Brussels sprouts are like the warriors of all vegetables. I just can’t understand why they get such a bad rap. A 2008 survey revealed that they are the most hated vegetable in America. Like what. People, you need brussels in your life. Here’s why:
1. They’re detoxifying.
2. Tons of antioxidants.
5. Promote digestive health.
6. More Vitamin C than an orange.
7. And even more Vitamin K. (But be careful if you’re taking an anticoagulant.)
See, they’re photogenic too! They might smell, yes, but that’s just because you probably overcooked them. It’s the sulfur-containing nutrients that create the unpleasant odor. It is also these same nutrients that have the detoxifying effect on your body.
So don’t write off these little green gods – just figure out how to properly cook them. And if you want to have a reeeaally good meal, do this.
Salmon + brussels sprouts. Seriously, whata combo. For your health and for your tastebuds. What can I say, I’m a dietetics major and a foodie. Unashamed.

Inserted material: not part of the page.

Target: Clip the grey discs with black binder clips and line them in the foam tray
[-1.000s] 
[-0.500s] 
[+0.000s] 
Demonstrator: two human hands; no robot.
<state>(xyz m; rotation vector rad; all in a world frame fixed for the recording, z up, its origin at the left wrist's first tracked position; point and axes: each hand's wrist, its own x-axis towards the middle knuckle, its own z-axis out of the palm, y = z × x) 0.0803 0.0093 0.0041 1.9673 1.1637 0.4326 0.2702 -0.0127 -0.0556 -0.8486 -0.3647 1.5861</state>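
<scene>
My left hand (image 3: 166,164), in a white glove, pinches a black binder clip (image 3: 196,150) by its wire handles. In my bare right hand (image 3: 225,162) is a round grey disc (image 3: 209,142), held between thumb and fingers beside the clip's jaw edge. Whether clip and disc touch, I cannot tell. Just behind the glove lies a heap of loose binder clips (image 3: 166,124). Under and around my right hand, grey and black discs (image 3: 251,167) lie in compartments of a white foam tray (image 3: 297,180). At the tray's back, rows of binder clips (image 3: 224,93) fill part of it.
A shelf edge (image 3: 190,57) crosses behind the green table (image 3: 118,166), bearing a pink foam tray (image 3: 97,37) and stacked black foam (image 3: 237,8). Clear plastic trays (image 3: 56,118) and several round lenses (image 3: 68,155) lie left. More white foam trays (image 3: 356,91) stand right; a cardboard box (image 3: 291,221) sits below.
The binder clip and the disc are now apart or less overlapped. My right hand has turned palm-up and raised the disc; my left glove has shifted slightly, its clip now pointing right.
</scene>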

Garlic Roasted Brussels Sprouts (GF, Vegan)
Time: 30 minutes
Yield: 3-4 servings
- 3 cups brussels sprouts
- 1.5 T olive oil
- 2-3 cloves garlic
- 2 T chopped onion
- lemon juice
- balsamic vinegar (optional)
- Preheat oven to 400 degrees.
- Heat olive oil in medium pan over medium heat. Add garlic and cook for 2-3 minutes.
- Add onion. Cook a few more minutes until fragrant.

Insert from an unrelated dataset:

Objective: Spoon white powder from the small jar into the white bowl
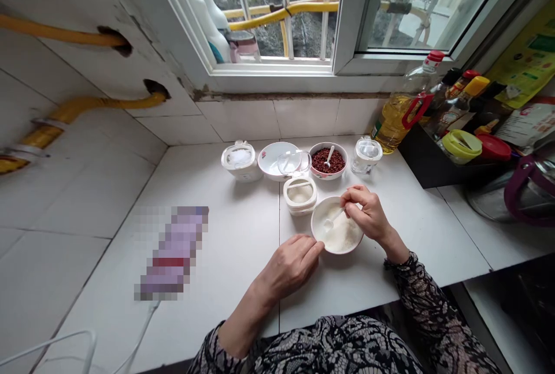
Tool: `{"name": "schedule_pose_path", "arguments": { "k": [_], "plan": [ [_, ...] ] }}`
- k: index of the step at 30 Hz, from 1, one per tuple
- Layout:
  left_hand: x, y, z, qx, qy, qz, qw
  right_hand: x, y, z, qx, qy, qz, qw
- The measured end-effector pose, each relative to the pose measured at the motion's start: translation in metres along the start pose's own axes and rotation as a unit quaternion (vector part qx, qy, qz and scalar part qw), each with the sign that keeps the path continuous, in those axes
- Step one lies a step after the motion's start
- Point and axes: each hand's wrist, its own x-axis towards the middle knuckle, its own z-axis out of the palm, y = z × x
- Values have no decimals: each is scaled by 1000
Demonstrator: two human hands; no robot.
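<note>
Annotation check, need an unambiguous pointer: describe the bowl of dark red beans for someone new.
Below the pale window frame is a white tiled counter. Near its back edge, just left of a small clear lidded jar, sits a round white bowl. Unlike its neighbours, it holds dark red beans with a small white spoon in them.

- worktop (208,183): glossy, smooth white tile
- oil bottle (396,111): clear, shiny plastic
- spoon (329,223): smooth white plastic
- sleeve (433,299): patterned cloth, gathered at the cuff
- window frame (277,69): smooth, pale, low sheen
</note>
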Motion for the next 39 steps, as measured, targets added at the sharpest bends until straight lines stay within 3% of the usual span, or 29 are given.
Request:
{"name": "schedule_pose_path", "arguments": {
  "k": [2, 5, 9, 16, 20, 23, 31, 39],
  "plan": [
    [0, 0, 0, -1, -3, 1, 1000, 0, 0, 1, -27, -7, -37, 999],
    [-1, 0, 0, 0, -6, 0, 1000, 0, -2, 5, -38, -64, -80, 994],
    [-2, -1, 1, 0, -8, -1, 1000, 0, -4, 8, 5, -100, -76, 992],
    [-2, -1, 1, 0, -7, -6, 1000, 1, -5, 0, 88, -3, 84, 993],
    [-1, -1, 1, 1, 1, -1, 1000, 4, -6, -3, 192, 23, 188, 963],
    [0, -1, 1, -2, -2, -2, 1000, 7, -4, -5, 253, 37, 231, 939],
    [0, -1, 1, 2, 3, 3, 1000, 11, 1, -4, 316, 76, 270, 906],
    [-3, -1, 2, 4, -3, -4, 1000, 12, -13, 10, 332, 118, 217, 911]
  ]
}}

- Add halved brussels sprouts and cook for two minutes, covered.
- Stir. Cook 2 minutes more.
- Spread on baking pan and sprinkle with salt and pepper to taste. Drizzle with lemon juice.
- Cook in oven for 7 minutes. Toss. Cook 7 minutes more.
- Drizzle with balsamic vinegar if desired.
What’s your favorite meal to pair brussels sprouts with?